In response to the protests, Vitalik Buterin, the co-founder of Ethereum, described non-financial applications of blockchain: “Decentralized censorship-resistant publishing and communication, decentralized communities[,] governance[, and] DAOs”.
He states that while using blockchain to transfer money ubiquitously may be difficult to achieve in the short-term, diminished government intervention can proliferate raw opinions about Black Lives Matter and draw support to causes that large social media companies may censor. With the blockchain’s ability to maintain anonymity, grassroots democracy can truly thrive in the U.S.
It’s not just the US
Even outside the U.S., blockchain has aided protests and free speech. One prime example is South America, where 2019’s last quarter saw increased Bitcoin adoption by Argentina, Venezuela, Peru, and more: countries where populist discontentment rose. Another example is Hong Kong; Cointelegraph reported that in 2019, “pro-democracy and anti-government protest movement in Hong Kong spurred wider adoption of cryptocurrencies such as Bitcoin”.
In some regions though, like Hong Kong and Iran, governments reduced Internet connectivity in response to protests, shutting down many nodes on the blockchain. In addition, governments could monitor a large percentage of blockchain transactions because small businesses ended up converting cryptocurrency to fiat cash (since they have minimal assets in reserves).

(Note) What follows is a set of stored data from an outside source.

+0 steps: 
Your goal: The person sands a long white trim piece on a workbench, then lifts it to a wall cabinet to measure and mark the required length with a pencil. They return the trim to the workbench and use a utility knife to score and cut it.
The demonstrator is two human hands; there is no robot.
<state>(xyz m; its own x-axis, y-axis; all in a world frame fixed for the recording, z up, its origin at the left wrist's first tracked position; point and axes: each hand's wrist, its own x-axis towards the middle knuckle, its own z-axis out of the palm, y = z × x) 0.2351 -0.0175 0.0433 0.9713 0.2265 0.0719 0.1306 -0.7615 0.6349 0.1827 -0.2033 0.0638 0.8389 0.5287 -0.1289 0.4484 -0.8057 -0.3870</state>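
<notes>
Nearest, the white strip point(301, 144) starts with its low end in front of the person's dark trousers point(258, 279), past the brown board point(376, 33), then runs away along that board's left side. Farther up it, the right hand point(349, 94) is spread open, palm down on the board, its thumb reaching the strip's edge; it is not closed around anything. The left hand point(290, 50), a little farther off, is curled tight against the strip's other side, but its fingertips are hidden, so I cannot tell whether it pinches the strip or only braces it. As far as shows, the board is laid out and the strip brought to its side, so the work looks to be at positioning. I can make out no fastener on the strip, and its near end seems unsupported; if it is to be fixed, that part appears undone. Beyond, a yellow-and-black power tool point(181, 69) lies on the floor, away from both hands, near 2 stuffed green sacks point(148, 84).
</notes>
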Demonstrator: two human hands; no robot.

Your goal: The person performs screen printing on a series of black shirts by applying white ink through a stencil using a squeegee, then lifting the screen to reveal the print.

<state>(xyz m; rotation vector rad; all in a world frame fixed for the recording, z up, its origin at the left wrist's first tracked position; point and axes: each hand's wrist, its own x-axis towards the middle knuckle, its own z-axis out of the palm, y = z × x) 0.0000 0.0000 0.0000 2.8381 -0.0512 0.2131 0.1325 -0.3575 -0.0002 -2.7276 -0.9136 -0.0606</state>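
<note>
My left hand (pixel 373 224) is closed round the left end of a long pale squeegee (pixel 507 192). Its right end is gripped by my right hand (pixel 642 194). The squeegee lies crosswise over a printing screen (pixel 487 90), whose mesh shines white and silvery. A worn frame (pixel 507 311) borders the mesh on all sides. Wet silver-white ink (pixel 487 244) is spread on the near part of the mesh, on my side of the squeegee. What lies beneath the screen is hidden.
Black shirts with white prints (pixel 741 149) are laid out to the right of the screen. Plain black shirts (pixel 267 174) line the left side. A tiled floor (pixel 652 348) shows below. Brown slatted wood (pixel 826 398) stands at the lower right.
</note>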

For international protests to be as successful as those in the U.S., secretive organizations must aid the grassroots in maintaining asset fluidity between bitcoin and fiat money. Once achieved, democracy can trickle to all corners of the world. Blockchain is a staunch ally to any movement that seeks to shake the status quo. ∎
Erazo, Felipe. “Protestors Invoke Bitcoin in the Wake of George Floyd’s Death.” Cointelegraph, Cointelegraph, 1 June 2020.
Jackson, Isaiah. Bitcoin & Black America. Independently Published, 2019.
Kiersz, Andy, and Portia Crowe. “These Charts Show Just How White and Male Wall Street Really Is.” Business Insider, Insider Inc., 25 Aug. 2015.
Wright, Turner. “Vitalik Tells CZ to Think Bigger: Crypto Is More Than Just ‘Protest’ Money.” Cointelegraph, Cointelegraph, 3 June 2020.